Attorney General candidate John Kroger picked up AFSCME's endorsement on Tuesday. Previously, SEIU and the OEA endorsed him over his opponent Greg Macpherson. This means that Kroger now has the endorsement of the three largest public employee unions. Since there is no Republican running in the May primary, whoever wins in May will run unopposed in November and will be the next Oregon Attorney General. This is an important race. Some previous AGs have gone on to run for Governor, including Oregon's current Governor, Ted Kulongoski. To help you sort this race out, I need only remind readers that the 2003 PERS reform legislation was authored principally by Macpherson, who continues to defend his actions in the face of widespread opposition from public employees. We need to work together to show Mr. Macpherson the door back to his law firm. If Macpherson loses in the May primary, he will have given up his seat in the Legislature as well. This would take him out of politics for the next two years, at least, and probably deny him the name recognition he would need to run successfully for the Governor's office. If there is any politician who needs to go, it is Greg Macpherson. Support John Kroger. Tell your friends to support John Kroger. Now is a good time to send a really strong message to Macpherson that we didn't (and still don't) appreciate his tampering with our PERS benefits retroactively or prospectively. Help send Greg back to Stoel, Rives. They need him far worse than we do.

Tuesday, April 01, 2008

Dirty City

I just heard that Judge Kantor has resigned from the bench and has turned the Arken/Robinson cases over to Judge Judith Scheindlin, better known to some of her fans as "Judge Judy". She has promised to whack those PERS moles the next time they pop out of their holes.

Money

PERS posted the final earnings for 2007 yesterday.
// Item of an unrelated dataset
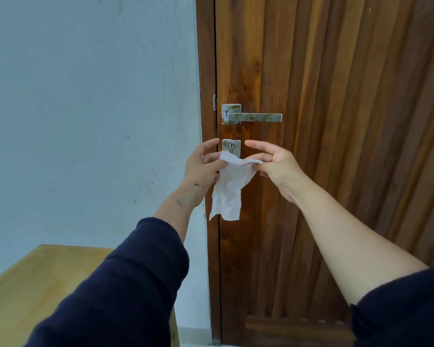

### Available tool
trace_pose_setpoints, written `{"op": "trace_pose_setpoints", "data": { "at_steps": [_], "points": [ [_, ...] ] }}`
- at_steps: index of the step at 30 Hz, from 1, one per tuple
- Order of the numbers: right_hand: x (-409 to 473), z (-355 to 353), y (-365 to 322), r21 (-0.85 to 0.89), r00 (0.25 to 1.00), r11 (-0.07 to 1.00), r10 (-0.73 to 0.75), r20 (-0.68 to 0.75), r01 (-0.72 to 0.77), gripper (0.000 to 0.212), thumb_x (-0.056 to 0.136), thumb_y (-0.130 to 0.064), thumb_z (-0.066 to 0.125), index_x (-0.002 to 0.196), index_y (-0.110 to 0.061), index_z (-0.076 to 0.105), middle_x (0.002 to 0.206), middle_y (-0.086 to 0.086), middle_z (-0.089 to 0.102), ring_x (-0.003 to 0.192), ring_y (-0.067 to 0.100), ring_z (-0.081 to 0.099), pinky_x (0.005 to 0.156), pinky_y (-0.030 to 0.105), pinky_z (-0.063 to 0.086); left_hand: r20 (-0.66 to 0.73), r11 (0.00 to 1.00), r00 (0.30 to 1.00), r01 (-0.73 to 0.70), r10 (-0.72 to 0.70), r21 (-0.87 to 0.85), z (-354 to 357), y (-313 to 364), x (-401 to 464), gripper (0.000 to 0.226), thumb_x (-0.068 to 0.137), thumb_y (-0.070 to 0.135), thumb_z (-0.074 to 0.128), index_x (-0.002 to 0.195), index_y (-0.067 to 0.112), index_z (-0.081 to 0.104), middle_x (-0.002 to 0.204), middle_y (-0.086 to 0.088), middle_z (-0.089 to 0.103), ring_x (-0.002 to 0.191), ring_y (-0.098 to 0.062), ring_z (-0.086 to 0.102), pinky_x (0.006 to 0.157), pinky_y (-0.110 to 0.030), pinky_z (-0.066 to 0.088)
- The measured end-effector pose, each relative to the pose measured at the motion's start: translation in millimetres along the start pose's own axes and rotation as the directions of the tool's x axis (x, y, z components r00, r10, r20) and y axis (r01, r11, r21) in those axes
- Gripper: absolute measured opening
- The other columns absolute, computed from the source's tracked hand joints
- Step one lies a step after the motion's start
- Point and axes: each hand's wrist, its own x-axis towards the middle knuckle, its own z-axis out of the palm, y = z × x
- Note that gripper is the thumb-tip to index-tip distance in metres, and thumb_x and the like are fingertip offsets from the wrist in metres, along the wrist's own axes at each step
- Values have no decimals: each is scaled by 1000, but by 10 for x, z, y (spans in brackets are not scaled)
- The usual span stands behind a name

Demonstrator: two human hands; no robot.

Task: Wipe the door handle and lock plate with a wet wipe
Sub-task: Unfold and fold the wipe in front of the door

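Observation:
A white wet wipe (229,189) hangs in front of the door, pinched at its top edge by both hands. My left hand (202,169) grips its left corner and my right hand (277,164) grips its right corner, with the other fingers spread. Just behind the wipe's top edge is the square metal lock plate (231,146) with a keyhole; the wipe covers its lower part. Above it the metal lever door handle (256,117) points right from a square rose and shows brown stains. Neither hand touches the handle.
The brown wooden door (336,146) fills the right side, its frame (207,71) beside a pale blue wall (85,108). A light wooden table (35,284) stands at the lower left, close to my left arm.

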Motion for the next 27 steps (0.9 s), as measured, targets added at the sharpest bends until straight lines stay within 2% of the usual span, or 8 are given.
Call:
{"op": "trace_pose_setpoints", "data": {
  "at_steps": [3,6,9,11,15,19,23,27],
  "points": [
    [-8,2,14,-27,998,999,-48,-35,47,38,88,2,60,110,-29,64,95,-6,72,110,10,58,110,38,35,4,999,1000,18,-18,39,3,-9,-18,23,87,11,68,104,26,67,107,-4,67,104,-23,59,90,-36,52],
    [-11,-8,25,-6,996,997,-80,-51,79,34,88,0,61,109,-26,66,95,-8,72,104,4,60,104,30,37,14,999,999,33,-33,9,4,2,-38,12,89,14,65,88,25,69,103,-4,67,98,-23,57,82,-31,50],
    [-6,-2,44,-10,991,995,-100,-85,99,23,89,-2,62,95,-22,71,99,-9,70,101,5,59,86,19,46,29,999,999,36,-36,-6,0,22,-37,10,92,21,62,88,26,68,94,-1,65,88,-21,55,75,-27,47],
    [6,2,72,-18,991,997,-80,-109,78,22,91,-4,60,83,-22,72,102,-8,69,103,10,59,78,19,48,7,1000,1000,7,-7,9,10,30,-29,11,95,21,57,90,24,66,91,2,64,84,-16,56,70,-20,47],
    [21,-5,113,47,992,999,-16,-121,22,25,93,-5,57,78,-20,70,111,-1,67,105,17,60,86,28,54,-37,999,999,-16,18,47,25,22,-26,12,97,16,52,98,21,63,97,1,62,90,-16,58,71,-20,50],
    [13,-5,121,60,994,998,15,-105,-9,28,95,-5,52,78,-19,69,110,3,63,106,19,59,89,32,55,-32,999,999,4,-3,46,16,23,-45,15,98,13,49,102,20,61,103,-5,62,86,-19,59,71,-24,53],
    [8,-16,152,-10,998,1000,-2,-61,2,34,97,-6,50,76,-24,70,112,-1,64,104,16,59,86,28,54,-35,999,999,15,-13,43,34,23,-48,16,99,12,47,100,21,61,102,-6,61,84,-18,57,73,-28,54],
    [24,-21,183,-60,998,998,-23,-55,20,37,96,-4,50,77,-27,72,114,-2,63,106,14,56,84,24,53,-24,992,992,121,-122,-20,61,34,-37,14,100,23,47,101,26,61,107,-3,62,102,-24,61,77,-31,54]
  ]
}}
Tier 1 regular accounts were credited at 7.97% on actual earnings of 10.10%. Tier 2 (and presumably IAP) members received 9.47%. The variable account earnings were a measly 1.75%. Tier 1 members may be puzzled why the credited earnings rate is less than 8%, the Tier 1 rate guarantee. Recall that the PERS Board and the PERS Coalition agreed that legal expenses attributable to the Strunk case would be apportioned over actives, inactives, and retirees in proportion to the actual benefits received as a result of the Strunk litigation. Tier 1 active accounts were assessed 0.03%, which explains the discrepancy (8.00% - 0.03% = 7.97%). The riskier variable account took a beating in the last quarter of 2007 and the final crediting reflects that. Retirees will see their 2008 COLA reduced by a similar amount to the Tier 1 reduction in July 2008.